When a Tigerfish eats its prey, it goes as hard and fast as it gets. These fish don’t sidle up, snatch, or swallow their prey; they crash into it with their mouth open and teeth bared. They aim to inflict mortal wounds on their prey and then eat what they can. They are not shy of targeting fish up to 40% of their size, family members included. Their hard bony mouths, incredible speed on the eat, and out-of-the-water acrobatics make the tigerfish one of the most challenging fish to land.
Tigers provide some of the biggest adrenaline rushes in fly fishing. With all the odds stacked in the Tigerfish’s favor, there are a few critical elements the angler can control to help even the odds. Assuming you are fishing the correct tackle and with flies tied on the proper hooks, this is what you can do on the water:
1. Rod tip down
Fly rods are not built to drive a hook home into a 1-inch thick, bony jaw. So, when setting a hook when fly fishing for tigers, you aim for as little fly rod in the equation as possible. A straight line from the stripping hand to the fish’s mouth is what you are after. This allows maximum transfer of stripping force to reach the crucial point where hook point and fish meet, with no energy wasted on a bending fly rod. You have all seen the meme, don’t f****** trout set!
2. Underarm “Roly-Poly” strip
With your rod under your arm, learn to double-hand strip, better known as the Roly Poly. Although not employed all the time, it is used extensively when tiger fishing and has several benefits. One of the most significant advantages this offers is that you always have a hand actively stripping the fly in (no matter the speed or where you are in the retrieve/strip cycle).
There is no portion of the retrieve where you don’t have a stripping hand working the line. This means you can react immediately when you get a bite. Missed sets between strips when employing single-hand strips are common. By default, using an underarm Roly Poly strip means you can’t lift the rod when you get the eat. We like this.
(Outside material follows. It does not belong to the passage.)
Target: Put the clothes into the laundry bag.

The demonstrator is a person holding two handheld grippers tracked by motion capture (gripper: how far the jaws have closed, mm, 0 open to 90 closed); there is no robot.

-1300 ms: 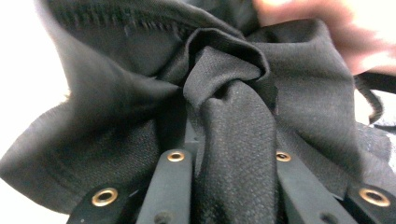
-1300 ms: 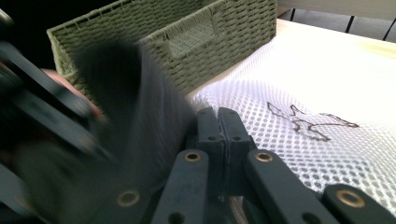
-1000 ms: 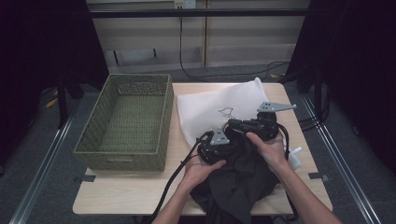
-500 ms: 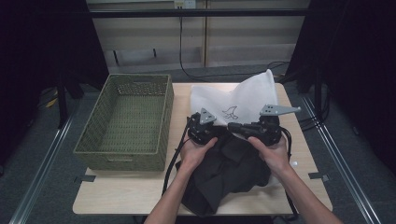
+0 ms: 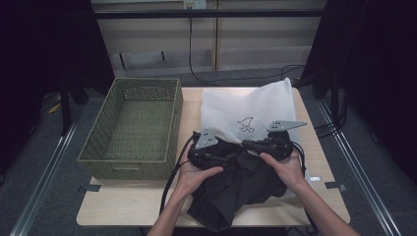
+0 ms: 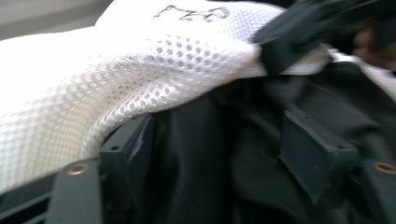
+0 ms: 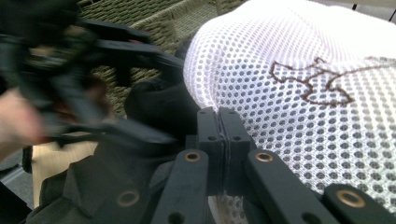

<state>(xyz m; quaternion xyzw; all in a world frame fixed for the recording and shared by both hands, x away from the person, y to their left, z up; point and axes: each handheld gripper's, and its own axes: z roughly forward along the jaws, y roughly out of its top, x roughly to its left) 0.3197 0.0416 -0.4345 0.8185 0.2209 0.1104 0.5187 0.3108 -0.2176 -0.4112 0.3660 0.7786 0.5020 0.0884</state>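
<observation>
Black garment is seen bunched on the near-centre part of the wooden table, its far edge tucked at the mouth of the white mesh laundry bag, which is spread over the far right part of the table and carries a small dark emblem. Left gripper is held over the garment's left far edge, just right of the green wicker basket; its jaws have just been opening, and in the left gripper view they are seen spread apart with black cloth lying between them, the pads not pressed on it, while the mesh bag's edge is draped over the left jaw. Right gripper is held at the bag's near edge, right of the left one; in the right gripper view its jaws are seen pressed flat together, with the mesh bulging right behind them. Whether bag fabric is pinched between the pads cannot be told, since the seam is hidden by the jaws. Both hands are seen entering from the near edge, the left hand and right hand resting on the garment. Basket is set on the left side of the table, apart from the bag.
</observation>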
3. Don’t try to get loose line on the fly reel
If the fish does not run you onto the reel in the initial surge, don’t try getting it on the reel. Instead, keep fighting it in hand. The first 10 – 30 seconds of a big tigerfish eat are akin to hand-to-hand combat (when you are not a fighter) – fast, brutal, and pretty blurry. You need to react quickly to what the fish is doing. You cannot do this when trying to reel in loose line off the deck. No matter how often you have done this on your local trout stream, I promise you are not in Kansas anymore, Dorothy.
4. Keep your rod angles consistent
Unless you are fortunate to have your fly penetrate the scissors (which is not common due to the way tigerfish eat) or lodged in the tough skin in the upper pallet, you are most likely going to be tentatively connected by the hook point holding onto the inside of the tigerfish’s stiff bony jaw.
Just like when you are snagged on hard timber or rock, your fly often pops free from what seems like the most stubborn snags as you get closer and change the angle. The same happens when your fish is near, and you are preparing to land it. During this time, changing your angle on the fish, unless necessary, must be avoided at all costs. Doing everything right, seeing your fish up close and about to be landed, and then watching your fly shoot out of the fish’s mouth and back at you is heartbreaking. You can mitigate this to some degree (pun intended).
5. Don’t lose your mojo
Even the most competent anglers will battle to convert 40% of big tigerfish eats to landed fish. That is the nature of the game. You will question your ability as a fly angler when you have a run of 5 or more for naught. Accept this and keep fishing.
We have seen countless experienced anglers broken down and reduced to shadows of their former fly-fishing selves by tigerfish. Just as the casino always wins, so do tigerfish in most cases. Enjoy the good runs, and accept the bad runs with humility. You are not more prominent than the game. Realizing this will go a long way to keeping the vibes on the boat positive, which always brings better results.